Find all lines in the records that include the word "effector", and copy them out.

Records contained in a dataset:

------------------------------

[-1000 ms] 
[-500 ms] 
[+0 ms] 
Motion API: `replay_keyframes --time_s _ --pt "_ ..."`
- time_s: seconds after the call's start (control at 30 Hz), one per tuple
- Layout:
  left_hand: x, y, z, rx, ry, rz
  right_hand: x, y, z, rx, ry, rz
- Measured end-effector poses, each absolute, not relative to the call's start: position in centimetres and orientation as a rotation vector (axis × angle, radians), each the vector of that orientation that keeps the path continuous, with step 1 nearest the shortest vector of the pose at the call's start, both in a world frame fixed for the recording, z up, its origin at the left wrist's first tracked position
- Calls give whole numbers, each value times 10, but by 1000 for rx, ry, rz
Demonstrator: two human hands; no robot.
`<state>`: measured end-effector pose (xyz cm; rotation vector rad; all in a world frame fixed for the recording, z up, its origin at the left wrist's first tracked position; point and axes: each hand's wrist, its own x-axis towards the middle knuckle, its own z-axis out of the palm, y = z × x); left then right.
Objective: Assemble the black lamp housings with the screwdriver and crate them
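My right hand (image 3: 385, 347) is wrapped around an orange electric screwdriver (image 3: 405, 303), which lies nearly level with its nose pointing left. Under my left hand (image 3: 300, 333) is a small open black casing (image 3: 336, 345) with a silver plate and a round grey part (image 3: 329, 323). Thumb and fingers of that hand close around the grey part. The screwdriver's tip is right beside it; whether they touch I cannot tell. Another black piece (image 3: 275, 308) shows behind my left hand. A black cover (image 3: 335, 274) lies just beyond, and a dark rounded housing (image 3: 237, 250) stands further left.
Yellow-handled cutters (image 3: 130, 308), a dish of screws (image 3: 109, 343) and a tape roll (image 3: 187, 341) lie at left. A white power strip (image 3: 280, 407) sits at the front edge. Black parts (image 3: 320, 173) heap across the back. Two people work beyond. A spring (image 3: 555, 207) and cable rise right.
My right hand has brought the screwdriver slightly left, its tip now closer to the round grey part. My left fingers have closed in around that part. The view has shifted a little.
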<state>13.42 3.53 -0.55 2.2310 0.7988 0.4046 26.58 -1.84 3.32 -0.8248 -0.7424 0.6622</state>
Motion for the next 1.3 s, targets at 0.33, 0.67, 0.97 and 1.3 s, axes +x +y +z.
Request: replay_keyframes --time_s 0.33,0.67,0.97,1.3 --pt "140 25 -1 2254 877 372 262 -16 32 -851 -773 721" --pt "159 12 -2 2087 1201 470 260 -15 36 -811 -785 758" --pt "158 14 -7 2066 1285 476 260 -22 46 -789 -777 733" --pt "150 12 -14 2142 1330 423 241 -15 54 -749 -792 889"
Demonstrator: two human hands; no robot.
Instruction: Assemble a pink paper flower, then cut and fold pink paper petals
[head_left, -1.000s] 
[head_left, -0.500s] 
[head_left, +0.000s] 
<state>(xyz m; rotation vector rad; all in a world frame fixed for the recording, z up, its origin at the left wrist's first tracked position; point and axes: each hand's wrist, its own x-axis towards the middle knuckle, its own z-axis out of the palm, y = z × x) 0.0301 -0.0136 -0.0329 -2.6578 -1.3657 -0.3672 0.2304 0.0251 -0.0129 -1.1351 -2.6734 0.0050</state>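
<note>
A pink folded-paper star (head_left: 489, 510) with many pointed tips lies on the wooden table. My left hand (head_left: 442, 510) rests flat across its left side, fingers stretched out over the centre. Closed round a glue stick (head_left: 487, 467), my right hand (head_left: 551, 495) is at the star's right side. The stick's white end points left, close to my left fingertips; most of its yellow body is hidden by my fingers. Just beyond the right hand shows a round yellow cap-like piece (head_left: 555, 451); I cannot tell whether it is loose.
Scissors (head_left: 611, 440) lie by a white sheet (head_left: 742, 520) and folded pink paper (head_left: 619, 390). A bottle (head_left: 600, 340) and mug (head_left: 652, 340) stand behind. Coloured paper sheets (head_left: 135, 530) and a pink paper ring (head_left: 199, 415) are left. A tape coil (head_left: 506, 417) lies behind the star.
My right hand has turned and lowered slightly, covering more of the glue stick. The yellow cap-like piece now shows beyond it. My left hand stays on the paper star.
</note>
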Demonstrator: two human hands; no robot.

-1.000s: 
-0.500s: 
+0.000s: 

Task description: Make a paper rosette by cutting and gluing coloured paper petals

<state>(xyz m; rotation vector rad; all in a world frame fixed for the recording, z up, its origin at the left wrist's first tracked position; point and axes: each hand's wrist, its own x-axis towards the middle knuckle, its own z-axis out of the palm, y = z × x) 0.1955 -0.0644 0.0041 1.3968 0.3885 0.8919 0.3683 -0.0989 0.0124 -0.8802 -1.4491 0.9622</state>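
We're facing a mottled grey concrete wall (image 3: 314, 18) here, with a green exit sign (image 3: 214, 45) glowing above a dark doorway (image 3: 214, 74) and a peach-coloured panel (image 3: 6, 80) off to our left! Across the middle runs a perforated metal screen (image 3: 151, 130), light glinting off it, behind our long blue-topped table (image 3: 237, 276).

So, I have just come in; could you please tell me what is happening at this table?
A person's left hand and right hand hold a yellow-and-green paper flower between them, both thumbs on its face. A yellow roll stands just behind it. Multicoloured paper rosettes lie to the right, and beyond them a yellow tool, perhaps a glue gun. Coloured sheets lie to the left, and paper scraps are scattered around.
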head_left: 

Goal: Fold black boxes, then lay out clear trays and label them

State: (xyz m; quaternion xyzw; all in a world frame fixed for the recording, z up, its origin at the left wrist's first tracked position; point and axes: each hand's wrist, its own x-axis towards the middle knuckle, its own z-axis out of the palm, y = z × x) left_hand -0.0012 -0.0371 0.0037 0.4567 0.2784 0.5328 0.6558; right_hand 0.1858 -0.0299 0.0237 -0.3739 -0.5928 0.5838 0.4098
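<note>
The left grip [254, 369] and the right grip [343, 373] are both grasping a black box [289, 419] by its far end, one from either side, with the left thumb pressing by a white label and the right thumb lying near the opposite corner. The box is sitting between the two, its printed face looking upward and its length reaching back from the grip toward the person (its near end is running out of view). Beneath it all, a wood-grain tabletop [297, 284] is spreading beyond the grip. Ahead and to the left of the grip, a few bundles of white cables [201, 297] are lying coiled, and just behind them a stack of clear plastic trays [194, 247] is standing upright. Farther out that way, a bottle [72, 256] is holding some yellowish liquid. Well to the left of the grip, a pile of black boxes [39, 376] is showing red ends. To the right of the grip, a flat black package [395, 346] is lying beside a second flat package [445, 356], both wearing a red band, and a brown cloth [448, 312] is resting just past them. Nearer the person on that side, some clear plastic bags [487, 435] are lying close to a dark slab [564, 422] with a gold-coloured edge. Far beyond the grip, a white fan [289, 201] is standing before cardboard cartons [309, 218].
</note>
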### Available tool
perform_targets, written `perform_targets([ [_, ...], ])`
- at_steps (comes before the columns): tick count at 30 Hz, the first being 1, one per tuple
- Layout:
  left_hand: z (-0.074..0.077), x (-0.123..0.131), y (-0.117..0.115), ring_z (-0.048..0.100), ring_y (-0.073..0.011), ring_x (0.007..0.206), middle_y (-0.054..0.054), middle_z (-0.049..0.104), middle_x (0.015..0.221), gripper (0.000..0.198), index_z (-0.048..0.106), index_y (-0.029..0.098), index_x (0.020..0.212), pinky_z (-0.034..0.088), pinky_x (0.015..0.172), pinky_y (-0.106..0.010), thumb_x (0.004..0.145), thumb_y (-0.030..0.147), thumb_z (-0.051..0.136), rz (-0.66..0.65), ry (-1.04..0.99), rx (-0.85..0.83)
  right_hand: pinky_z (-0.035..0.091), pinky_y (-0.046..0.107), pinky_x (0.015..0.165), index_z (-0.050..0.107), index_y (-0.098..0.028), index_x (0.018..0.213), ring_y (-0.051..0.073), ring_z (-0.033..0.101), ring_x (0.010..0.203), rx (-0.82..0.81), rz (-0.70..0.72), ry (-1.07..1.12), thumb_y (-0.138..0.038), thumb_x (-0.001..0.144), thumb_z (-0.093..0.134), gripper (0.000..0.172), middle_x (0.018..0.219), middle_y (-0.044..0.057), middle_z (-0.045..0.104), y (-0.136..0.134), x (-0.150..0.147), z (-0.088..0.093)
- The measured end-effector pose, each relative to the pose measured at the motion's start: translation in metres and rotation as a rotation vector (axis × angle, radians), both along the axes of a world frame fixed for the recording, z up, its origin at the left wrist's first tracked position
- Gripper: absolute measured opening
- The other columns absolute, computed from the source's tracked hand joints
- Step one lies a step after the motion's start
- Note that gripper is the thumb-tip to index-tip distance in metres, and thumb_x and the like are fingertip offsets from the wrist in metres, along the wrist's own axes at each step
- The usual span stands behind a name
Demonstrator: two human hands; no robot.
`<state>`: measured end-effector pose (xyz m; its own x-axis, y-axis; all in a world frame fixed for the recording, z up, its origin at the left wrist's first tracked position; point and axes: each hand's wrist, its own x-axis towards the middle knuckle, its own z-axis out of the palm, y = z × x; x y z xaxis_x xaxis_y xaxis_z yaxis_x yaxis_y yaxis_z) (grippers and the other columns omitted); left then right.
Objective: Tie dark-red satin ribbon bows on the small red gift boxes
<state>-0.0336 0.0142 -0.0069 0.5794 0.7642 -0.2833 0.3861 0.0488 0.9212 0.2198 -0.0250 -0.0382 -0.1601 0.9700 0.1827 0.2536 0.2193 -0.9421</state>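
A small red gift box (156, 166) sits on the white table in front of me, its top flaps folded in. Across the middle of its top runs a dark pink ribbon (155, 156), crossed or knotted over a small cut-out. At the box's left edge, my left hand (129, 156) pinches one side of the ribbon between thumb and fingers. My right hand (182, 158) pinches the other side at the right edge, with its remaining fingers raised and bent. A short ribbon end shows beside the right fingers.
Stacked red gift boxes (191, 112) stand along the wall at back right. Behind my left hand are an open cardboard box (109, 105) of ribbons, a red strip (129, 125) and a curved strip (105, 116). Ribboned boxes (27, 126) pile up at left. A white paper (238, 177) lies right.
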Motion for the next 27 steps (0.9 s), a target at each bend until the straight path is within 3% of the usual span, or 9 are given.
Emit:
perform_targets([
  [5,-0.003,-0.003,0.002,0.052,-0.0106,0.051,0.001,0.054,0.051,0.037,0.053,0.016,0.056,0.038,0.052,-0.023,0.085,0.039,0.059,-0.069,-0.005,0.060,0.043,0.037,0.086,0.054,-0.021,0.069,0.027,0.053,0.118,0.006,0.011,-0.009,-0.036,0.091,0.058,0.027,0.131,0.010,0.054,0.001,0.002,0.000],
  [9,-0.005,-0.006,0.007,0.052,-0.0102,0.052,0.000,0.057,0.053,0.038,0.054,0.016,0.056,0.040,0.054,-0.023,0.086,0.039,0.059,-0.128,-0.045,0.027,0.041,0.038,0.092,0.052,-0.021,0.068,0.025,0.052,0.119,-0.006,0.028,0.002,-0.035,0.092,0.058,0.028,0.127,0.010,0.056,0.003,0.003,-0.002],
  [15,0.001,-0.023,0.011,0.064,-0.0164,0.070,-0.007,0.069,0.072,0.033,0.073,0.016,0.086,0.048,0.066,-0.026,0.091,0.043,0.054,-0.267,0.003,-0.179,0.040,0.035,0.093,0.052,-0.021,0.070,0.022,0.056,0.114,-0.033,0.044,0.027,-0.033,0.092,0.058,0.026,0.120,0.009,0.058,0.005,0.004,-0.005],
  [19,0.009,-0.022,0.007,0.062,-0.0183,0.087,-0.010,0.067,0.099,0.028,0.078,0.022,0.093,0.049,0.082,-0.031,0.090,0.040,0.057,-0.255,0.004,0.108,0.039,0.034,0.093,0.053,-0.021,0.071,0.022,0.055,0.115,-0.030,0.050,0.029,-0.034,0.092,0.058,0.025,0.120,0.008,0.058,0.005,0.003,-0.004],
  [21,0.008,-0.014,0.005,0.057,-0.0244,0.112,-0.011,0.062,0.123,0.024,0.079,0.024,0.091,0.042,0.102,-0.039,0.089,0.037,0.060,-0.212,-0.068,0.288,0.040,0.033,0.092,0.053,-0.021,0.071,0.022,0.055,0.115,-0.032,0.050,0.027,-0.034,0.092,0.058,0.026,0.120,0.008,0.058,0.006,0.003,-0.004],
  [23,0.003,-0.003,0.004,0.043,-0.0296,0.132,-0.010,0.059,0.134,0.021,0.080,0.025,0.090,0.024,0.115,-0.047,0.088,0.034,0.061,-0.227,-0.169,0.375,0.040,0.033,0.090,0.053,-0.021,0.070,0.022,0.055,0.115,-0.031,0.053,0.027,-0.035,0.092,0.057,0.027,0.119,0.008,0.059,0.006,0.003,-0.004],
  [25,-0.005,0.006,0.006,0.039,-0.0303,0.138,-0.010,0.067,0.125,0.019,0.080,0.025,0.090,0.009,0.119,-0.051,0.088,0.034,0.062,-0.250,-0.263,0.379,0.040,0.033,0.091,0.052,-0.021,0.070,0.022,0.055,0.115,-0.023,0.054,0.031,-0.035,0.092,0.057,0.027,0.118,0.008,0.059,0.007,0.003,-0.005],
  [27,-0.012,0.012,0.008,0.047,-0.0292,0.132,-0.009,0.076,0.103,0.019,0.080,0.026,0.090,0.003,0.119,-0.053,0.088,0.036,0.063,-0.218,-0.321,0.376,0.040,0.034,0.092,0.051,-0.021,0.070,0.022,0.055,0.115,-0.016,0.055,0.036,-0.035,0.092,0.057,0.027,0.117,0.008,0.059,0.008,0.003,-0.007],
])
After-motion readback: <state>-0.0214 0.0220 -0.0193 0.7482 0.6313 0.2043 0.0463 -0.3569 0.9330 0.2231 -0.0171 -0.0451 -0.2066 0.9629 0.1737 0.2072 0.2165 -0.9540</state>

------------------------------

#### [Written answer]
- Measured end-effector poses, each absolute, not relative to the call's start: position in centimetres and orientation as a rotation vector (axis × angle, radians), each the vector of that orientation that keeps the path continuous, with step 1 nearest the shortest vector of the pose at the call's start, both in a world frame fixed for the recording, z up, its origin at the left wrist's first tracked position
`<state>`: measured end-effector pose (xyz cm; rotation vector rad; all in a world frame fixed for the recording, z up, its origin at the left wrist's first tracked position; point and axes: each hand's wrist, its own x-axis towards the middle knuckle, its own z-axis out of the palm, y = z × x); left then right.
- The measured end-effector pose, each relative to the pose measured at the motion's start: translation in metres and rotation as a rotation vector (axis × angle, radians), both along the axes of a world frame fixed for the recording, z up, its origin at the left wrist's first tracked position
`<state>`: measured end-effector pose (xyz m; its own x-axis, y-axis; all in a world frame fixed for the recording, z up, its origin at the left wrist's first tracked position; point and axes: each hand's wrist, its own x-axis towards the middle knuckle, its own z-axis out of the palm, y = z × x; x y z xaxis_x xaxis_y xaxis_z yaxis_x yaxis_y yaxis_z) (grippers and the other columns omitted); left then right.

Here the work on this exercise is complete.